### Goal of the exercise
Among the entries, which lines carry the string "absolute"? Copy every one.

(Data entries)
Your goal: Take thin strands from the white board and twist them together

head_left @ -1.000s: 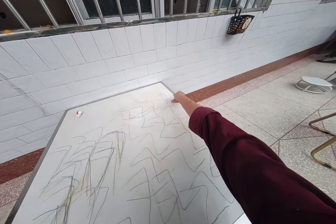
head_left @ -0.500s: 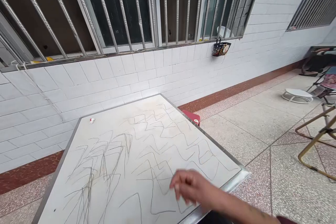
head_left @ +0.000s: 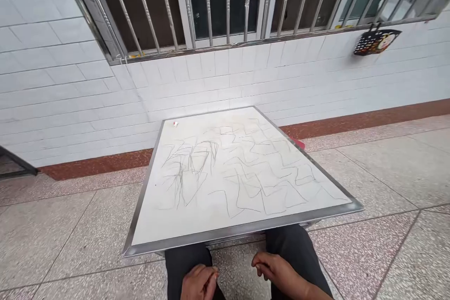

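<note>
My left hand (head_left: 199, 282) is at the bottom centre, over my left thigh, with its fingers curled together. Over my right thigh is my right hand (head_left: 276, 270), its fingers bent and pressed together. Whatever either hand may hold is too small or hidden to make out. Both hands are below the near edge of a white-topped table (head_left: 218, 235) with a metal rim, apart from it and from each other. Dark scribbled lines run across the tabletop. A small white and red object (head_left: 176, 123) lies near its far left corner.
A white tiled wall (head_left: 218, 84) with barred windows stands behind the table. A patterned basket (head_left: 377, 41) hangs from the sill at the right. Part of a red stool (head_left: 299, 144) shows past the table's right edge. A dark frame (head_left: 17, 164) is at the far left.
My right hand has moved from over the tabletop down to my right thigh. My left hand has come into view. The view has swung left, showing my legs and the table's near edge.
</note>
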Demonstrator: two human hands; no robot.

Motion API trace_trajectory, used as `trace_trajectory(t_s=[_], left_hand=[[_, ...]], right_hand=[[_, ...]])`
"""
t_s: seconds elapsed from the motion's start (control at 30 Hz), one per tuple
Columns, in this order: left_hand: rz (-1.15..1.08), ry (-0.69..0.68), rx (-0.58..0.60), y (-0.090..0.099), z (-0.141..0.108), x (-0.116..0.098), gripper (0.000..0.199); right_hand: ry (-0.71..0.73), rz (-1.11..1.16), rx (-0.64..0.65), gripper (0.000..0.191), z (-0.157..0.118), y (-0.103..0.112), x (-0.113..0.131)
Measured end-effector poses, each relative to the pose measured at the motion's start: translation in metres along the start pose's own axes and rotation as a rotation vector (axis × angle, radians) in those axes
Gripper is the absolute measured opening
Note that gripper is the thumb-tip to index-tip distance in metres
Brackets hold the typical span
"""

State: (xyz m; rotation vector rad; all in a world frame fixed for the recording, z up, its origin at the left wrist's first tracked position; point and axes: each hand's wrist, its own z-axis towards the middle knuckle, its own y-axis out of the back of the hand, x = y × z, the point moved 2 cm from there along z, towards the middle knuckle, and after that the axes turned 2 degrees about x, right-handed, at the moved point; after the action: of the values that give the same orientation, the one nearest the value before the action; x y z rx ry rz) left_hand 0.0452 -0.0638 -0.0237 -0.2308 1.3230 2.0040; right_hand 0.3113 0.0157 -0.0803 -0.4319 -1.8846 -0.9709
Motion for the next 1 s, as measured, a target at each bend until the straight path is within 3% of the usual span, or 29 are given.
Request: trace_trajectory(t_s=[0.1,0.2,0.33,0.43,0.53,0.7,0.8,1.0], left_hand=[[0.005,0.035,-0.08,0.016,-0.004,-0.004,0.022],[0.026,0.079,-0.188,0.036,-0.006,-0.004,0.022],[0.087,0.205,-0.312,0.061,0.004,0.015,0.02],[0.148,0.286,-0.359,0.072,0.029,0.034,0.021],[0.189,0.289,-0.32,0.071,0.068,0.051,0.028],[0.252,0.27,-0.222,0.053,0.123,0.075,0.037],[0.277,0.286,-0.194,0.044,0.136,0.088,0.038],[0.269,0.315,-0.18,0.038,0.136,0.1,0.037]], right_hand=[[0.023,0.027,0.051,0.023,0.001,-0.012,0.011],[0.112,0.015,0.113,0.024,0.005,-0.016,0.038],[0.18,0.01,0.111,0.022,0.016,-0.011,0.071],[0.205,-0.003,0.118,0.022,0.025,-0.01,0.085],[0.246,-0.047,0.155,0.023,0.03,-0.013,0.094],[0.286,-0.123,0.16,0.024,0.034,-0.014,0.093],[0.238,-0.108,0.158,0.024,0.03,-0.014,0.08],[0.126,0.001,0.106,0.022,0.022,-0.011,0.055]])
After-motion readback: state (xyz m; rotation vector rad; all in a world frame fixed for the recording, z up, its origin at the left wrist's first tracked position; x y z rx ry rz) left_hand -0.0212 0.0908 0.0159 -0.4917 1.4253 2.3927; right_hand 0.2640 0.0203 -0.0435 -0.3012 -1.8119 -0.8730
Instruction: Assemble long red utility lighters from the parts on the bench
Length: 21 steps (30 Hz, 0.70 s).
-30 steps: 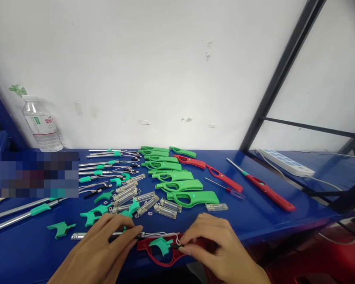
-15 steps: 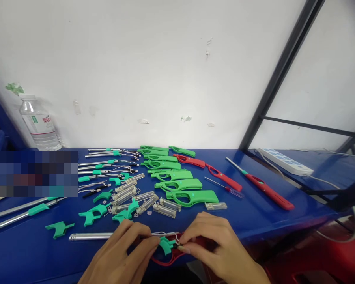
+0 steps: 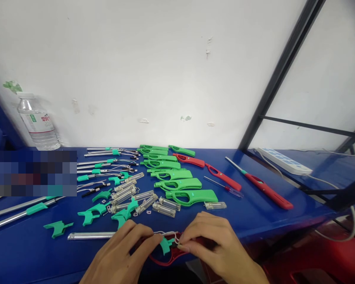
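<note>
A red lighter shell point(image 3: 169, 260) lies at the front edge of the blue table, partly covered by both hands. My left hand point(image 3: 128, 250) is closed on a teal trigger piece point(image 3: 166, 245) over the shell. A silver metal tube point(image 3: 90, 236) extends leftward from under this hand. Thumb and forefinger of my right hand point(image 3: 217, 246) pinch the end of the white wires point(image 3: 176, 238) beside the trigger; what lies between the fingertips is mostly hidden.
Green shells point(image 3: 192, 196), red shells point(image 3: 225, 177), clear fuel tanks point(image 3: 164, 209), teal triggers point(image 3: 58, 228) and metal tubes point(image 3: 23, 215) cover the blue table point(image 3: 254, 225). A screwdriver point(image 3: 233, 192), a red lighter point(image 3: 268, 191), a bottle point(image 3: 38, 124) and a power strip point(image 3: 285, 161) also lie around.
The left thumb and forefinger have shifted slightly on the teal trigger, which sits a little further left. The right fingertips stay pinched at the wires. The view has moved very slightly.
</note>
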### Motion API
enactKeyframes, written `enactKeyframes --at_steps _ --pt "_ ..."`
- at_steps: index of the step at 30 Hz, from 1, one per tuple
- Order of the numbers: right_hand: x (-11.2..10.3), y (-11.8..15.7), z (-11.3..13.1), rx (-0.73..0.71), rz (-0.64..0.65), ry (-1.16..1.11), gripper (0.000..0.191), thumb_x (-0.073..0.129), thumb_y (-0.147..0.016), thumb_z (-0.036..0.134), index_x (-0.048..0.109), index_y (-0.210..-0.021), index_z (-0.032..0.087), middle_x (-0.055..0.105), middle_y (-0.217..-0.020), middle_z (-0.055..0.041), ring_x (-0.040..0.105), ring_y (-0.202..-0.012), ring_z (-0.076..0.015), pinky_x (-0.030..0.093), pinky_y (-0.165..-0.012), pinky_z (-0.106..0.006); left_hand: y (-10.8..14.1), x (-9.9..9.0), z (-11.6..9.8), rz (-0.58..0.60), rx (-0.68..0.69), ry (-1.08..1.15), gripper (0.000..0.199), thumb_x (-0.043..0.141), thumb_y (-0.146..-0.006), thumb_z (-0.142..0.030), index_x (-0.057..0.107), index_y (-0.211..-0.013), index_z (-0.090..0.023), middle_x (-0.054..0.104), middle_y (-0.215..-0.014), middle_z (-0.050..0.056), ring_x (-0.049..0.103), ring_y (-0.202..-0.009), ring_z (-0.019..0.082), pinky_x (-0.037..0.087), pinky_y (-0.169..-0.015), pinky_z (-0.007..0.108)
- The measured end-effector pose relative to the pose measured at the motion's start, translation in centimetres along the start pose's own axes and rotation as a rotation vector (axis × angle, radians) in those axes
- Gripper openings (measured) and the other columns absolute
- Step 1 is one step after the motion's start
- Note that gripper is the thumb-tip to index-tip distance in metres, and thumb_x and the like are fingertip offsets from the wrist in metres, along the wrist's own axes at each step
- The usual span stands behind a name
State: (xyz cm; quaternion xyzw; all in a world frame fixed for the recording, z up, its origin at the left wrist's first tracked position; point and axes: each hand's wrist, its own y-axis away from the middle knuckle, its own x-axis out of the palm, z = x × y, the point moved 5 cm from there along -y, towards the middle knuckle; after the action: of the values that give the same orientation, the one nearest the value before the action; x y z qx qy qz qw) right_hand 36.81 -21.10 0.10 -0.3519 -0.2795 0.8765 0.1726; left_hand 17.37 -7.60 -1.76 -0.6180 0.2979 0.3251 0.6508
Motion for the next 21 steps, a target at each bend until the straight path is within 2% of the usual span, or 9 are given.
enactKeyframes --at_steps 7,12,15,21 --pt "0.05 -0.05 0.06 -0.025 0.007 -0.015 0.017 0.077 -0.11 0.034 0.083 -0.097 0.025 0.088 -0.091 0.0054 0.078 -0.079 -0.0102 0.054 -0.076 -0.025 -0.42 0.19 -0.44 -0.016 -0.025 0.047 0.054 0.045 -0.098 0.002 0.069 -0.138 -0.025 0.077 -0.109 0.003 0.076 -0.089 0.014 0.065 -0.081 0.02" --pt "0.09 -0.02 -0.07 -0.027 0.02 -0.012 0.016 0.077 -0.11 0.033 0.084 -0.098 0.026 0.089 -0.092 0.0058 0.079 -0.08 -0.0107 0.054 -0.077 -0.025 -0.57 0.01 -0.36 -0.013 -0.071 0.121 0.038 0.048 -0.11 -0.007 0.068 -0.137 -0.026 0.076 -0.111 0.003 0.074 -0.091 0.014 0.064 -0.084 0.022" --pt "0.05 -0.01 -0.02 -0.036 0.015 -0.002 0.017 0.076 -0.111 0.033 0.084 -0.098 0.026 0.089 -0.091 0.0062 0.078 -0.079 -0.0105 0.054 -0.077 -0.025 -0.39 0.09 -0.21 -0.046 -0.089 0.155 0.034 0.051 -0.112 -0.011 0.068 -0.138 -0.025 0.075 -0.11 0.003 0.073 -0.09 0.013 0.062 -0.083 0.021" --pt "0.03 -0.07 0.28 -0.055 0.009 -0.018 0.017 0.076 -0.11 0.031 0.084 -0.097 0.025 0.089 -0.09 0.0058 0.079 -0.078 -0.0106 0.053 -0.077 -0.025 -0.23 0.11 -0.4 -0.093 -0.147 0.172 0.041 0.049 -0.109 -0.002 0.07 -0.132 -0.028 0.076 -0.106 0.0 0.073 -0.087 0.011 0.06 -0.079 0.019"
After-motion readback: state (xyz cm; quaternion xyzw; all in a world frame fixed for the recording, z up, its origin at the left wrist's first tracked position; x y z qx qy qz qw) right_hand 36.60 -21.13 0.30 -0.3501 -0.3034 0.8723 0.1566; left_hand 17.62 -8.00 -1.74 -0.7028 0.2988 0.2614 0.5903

### Solution to this exercise
Gripper is the absolute measured opening
- Gripper openings (measured) and the other columns absolute

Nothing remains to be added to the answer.